Shannon Courtenay has described herself as an "animal" in the ring ahead of her third professional fight next Friday.

The 'Baby Face Assassin' will take on a yet-to-be-named opponent at York Hall as she looks to continue her development since turning pro last year.

Courtenay has two wins from two fights and believes she is changing perceptions of women's boxing every time she steps in the ring.

"I'm extremely girly and you would never believe that I box because I'm everything that you wouldn't expect a boxer to look like," she said.

"But the minute that my gumshield goes in, I'm an absolute animal when it comes time to fight.

"I look like a woman outside the ring, but I fight like a man and that's changed a lot of people's opinions.

"Before my debut, a lot of people saw what I looked like and thought I couldn't box, so it's good to change people's minds. My main objective, other than winning and winning titles is to start breaking stereotypes."

The super bantamweight is part of a swathe of female boxers currently demonstrating why boxing is not just a man's sport.

Recently, Katie Taylor and Delfine Persoon produced one of the most convincing arguments in favour of women's boxing when they clashed in a close-run scrap on the undercard of Joshua vs Ruiz Jr at Madison Square Garden in New York, and Courtenay is pleased to be part of the same set of fighters changing public opinion.

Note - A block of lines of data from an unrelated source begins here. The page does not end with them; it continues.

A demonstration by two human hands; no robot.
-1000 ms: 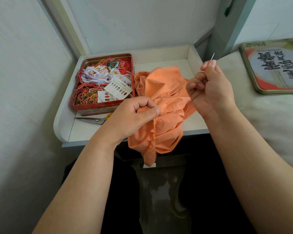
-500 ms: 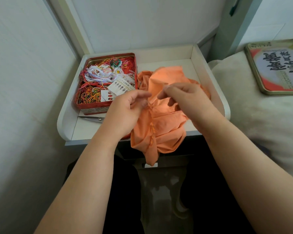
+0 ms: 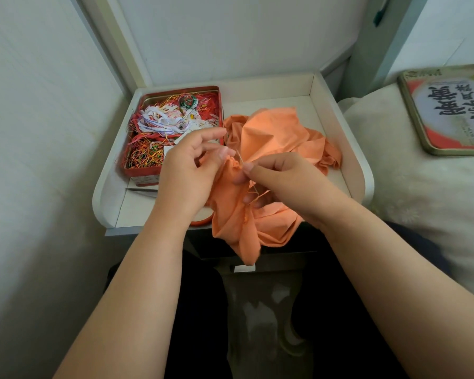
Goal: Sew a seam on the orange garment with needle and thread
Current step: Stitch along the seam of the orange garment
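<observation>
Head view: my two hands meet over the crumpled orange cotton garment (image 3: 271,143) on the white counter (image 3: 337,170).
My left hand (image 3: 188,170) pinches its frayed seam; my right hand (image 3: 279,181) pinches the thin needle (image 3: 240,157) there.

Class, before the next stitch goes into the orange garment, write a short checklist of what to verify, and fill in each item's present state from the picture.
1. Left hand holds the orange garment at the seam: ok, thumb on the fabric edge.
2. Right hand pinches at the seam: ok.
3. Needle in the right hand's pinch: cannot tell, too small to see.
4. Thread free of tangles: cannot tell; loose strands show beside the fingers.
5. Scissors within reach: ok, on the tray by the thread tin.
</observation>
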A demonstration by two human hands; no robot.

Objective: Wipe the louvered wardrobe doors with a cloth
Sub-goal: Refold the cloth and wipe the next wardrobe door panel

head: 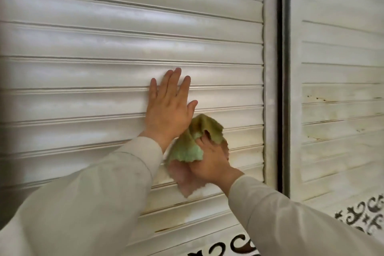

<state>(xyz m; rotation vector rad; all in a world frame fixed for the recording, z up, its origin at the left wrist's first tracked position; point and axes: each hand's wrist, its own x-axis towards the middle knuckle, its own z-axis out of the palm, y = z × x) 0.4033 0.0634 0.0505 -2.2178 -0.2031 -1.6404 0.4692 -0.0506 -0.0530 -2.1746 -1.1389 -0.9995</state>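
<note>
A white louvered wardrobe door fills most of the view, its horizontal slats running left to right. My left hand lies flat against the slats with fingers straight and spread. Just below and to its right, my right hand grips a crumpled green and pink cloth and holds it against the lower slats. A second louvered door stands to the right, with brown stains on its lower slats.
A dark vertical gap and grey frame separate the two doors. Black ornamental scroll patterns decorate the panels below the slats on both doors. Yellowish staining marks the left door's lowest slats.
</note>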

"I definitely feel like I'm part of the movement that's changing women's boxing," she said.

"Obviously Katie Taylor's led the way, that fight was incredible and it just shows again that even on a massive stage like that, where everyone's only really there to watch Anthony Joshua, she stole the show yet again. That fight showed that we can compete at that level and it did wonders for women's boxing.

"If I'm honest, I don't believe Taylor won the fight, but the rematch is a fight I definitely want to see and I think we need to see.

"I think we're still quite far away from a woman headlining a massive, massive show, which is a shame because we're just as exciting, sometimes even more exciting, than men."

Changing perceptions has come at a cost to Courtenay, who has not had time to rest since turning professional last September.

After two fights just two weeks apart, shortly followed by the third next week, the 25-year-old admits she has been putting her body "through hell" in order to compete.

However, a flurry of messages from people who have taken inspiration from her journey from a heavy drinker who was once told she was "fat and smelled of cigarettes" to a professional athlete, ensures she maintains the desire to keep working hard to achieve her goals.

"My body's kind of sore now, I've been in camp since September, so I need a rest," said Courtenay.

"I've been training and putting my body through hell, but after I'll get to give my body a rest and my mind a rest, which I'm looking forward to more than anything.

"This is probably the best I've felt going into a fight where everything's coming together, sparring's going great and I've kind of got used to the cameras and everything else and I'm excited for my next fight.

"I get thousands and thousands of messages from people saying how my story's either changed them or inspired their daughter or their son or their wife and it makes such a difference to me.

"Just to know I've helped even one person would tell me I'm doing the right thing, but apparently I've helped a lot of people, which is just amazing.

"It pushes me further knowing that I've got great backing, great support, it makes me want to achieve even more."

Further support for Courtenay comes from Watford, where she is just one of several boxers to be representing the town.

Also fighting in York Hall next week will be Reece Bellotti, who also comes from the area, while heavyweight superstar Anthony Joshua is one of the town's most famous athletes.

"There must be something in the Water in Watford," said Courtenay.

"Watford just seems to be creating some pretty decent boxers at the moment, which is nice to see.

"It's great to be a part of it and to get Watford out there for sporting achievements. Obviously the football team had a great season this year and as a sporting town we seem to be doing really well at the minute so I feel really blessed to be part of that.

"Watford has the most amazing passionate fans, you saw that against City even though they were 6-0 down they were still cheering and when I fight in arenas, even in these massive arenas, my fans seem to take over, they're so loud, so I dread to think how loud they're going to be at York Hall."